Tuesday, May 19, 2009

The Cosby's @ 25

I was pretty pleased to watch The Cosby Show's 25th Anniversary today on The Today Show. The show and I have long had a complicated relationship. I am the only [Black] person I know who enjoys but simply regards the show as just a good TV sitcom.

I have grown accustomed to being around friends, classmates, colleagues, and even family letters who credit Bill Cosby and his "great experiment" with single handedly redefining the Black Family experience the world's perception of it. I've always seen that view as unfortunate, at best, but always kept my mouth shut for fear of being lambasted and accused of being an inauthentic colored.

Personally, I grew up in that house. My neighbors grew up in that house. My classmates grew up in that house. I had, and still have, two parents who love me. I have parents who worked their way through college and waited until they were stable to have children. My parents had educated friends who had children just like me. In the 80's & 90's, my dad [and I] wore, what we now recognize to be hideously ugly sweaters. We lived in a house that had enough rooms to accommodate all the members of the family. I could go on all day, trust me, but my point is simply that Blacks were living normal, well adjusted lives even during the civil rights movement.

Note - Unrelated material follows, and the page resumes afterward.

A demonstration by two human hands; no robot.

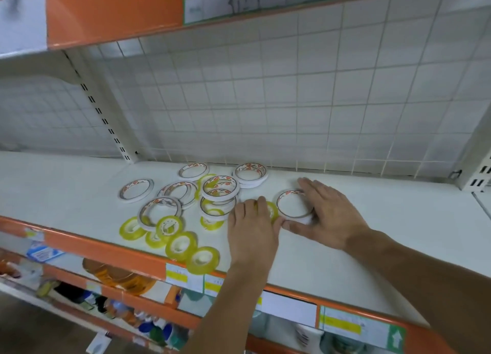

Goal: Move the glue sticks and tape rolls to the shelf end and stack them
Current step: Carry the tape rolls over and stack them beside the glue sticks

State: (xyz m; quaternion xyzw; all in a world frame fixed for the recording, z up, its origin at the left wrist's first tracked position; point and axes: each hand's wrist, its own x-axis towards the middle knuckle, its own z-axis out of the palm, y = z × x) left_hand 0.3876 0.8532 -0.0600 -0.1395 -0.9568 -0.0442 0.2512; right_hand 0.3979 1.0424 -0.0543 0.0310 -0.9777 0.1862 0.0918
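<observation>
- Two hands work side by side on the white shelf (pixel 345 260), thumbs nearly touching.
- The right hand (pixel 325 215) lies flat with straight fingers spread over a thin white tape ring (pixel 293 204), fingertips past its far rim and thumb against its near edge.
- The left hand (pixel 252 228) has its fingers curled down onto a small yellow tape roll (pixel 273 211), which sits just beside the white ring.
- Left of the hands, thin white tape rings (pixel 219 187) lie scattered and partly piled on each other near the back grid panel (pixel 265 101).
- Small yellow tape rolls (pixel 182 244) lie in a loose row near the orange shelf edge (pixel 127 255).
- Blurred goods sit on the lower shelf (pixel 119 300).
</observation>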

I'm personally offended when I hear people suggest that Black People learned how to live in harmony, stay married, love their children, and develop ambition from a 1980's situational comedy. My grand parents did not have the benefit of Heathcliff "Cliff" Huxtable.

The Cosby Show depicts Bill Cosby's life and the cast members on the show. It tells the story he wanted to tell. While I love Bill Cosby, I applaud him for bringing quality, positive stories to television, but not for raising a generation of making Black success more palatable to Whites.

Check out clips from the today's interview with Bill Cosby, Keshia Knight Pulliam, Malcolm-Jamal Warner, Phylicia Rashad, Raven-Symoné Pearman, Geoffrey Owens and Earle Hyman The Today Show's Matt Lauer. I assume no one else could make it...

I was a bit troubled by Lauer's comparison of Barack Obama to Heathcliff Huxtable and I am glad the bait wasn't taken. I absolutely loved Malcolm-Jamal Warner & Phylicia Rashad's comments, respectively. I agree wholeheartedly with Rashad that, "We are more alike than we will ever be different and given the opportunity we are willing and wanting to embrace the likeness." Bill, God bless him, tried to real Miss Raven into the show, but comparing Cosby to "That's So Raven" on the Disney Channel? No, no, no. The show undoubtedly helped to change the way Blacks were portrayed on TV, but we have definitely pissed on that with our patronage of BET, TVOne, The Real House Wives of Atlanta, For The Love Of Ray J, Being Bobby Brown, Soul Plane, and the list goes on!

1 comment:

DynamicDiva said...

I completely agree with you. I grew up in a household with parents who were lawyers. We lived in a large house in a nice neighborhood. Among other things my parents believed in education, discipline, and being respectful but I wouldn't necessarily compare our life to that of the Huxtables.

It's always been interesting to me that people saw The Cosby Show as this ideal Black family who was so different from that of "normal" Black families.

All Black families aren't single-parent households. All Black families didn't come from meager beginnings. Not that there's anything wrong with that but it seems as though people fail to realize that we are all very different. We can't be lumped into one or two categories.

But I digress, I appreciate The Cosby Show for helping the mainstream to realize that there are successful, well-adjusted Black families out there. During The Today Show one of the members of the cast said it best. They were trying to depict the life of a normal family, who just happened to be Black.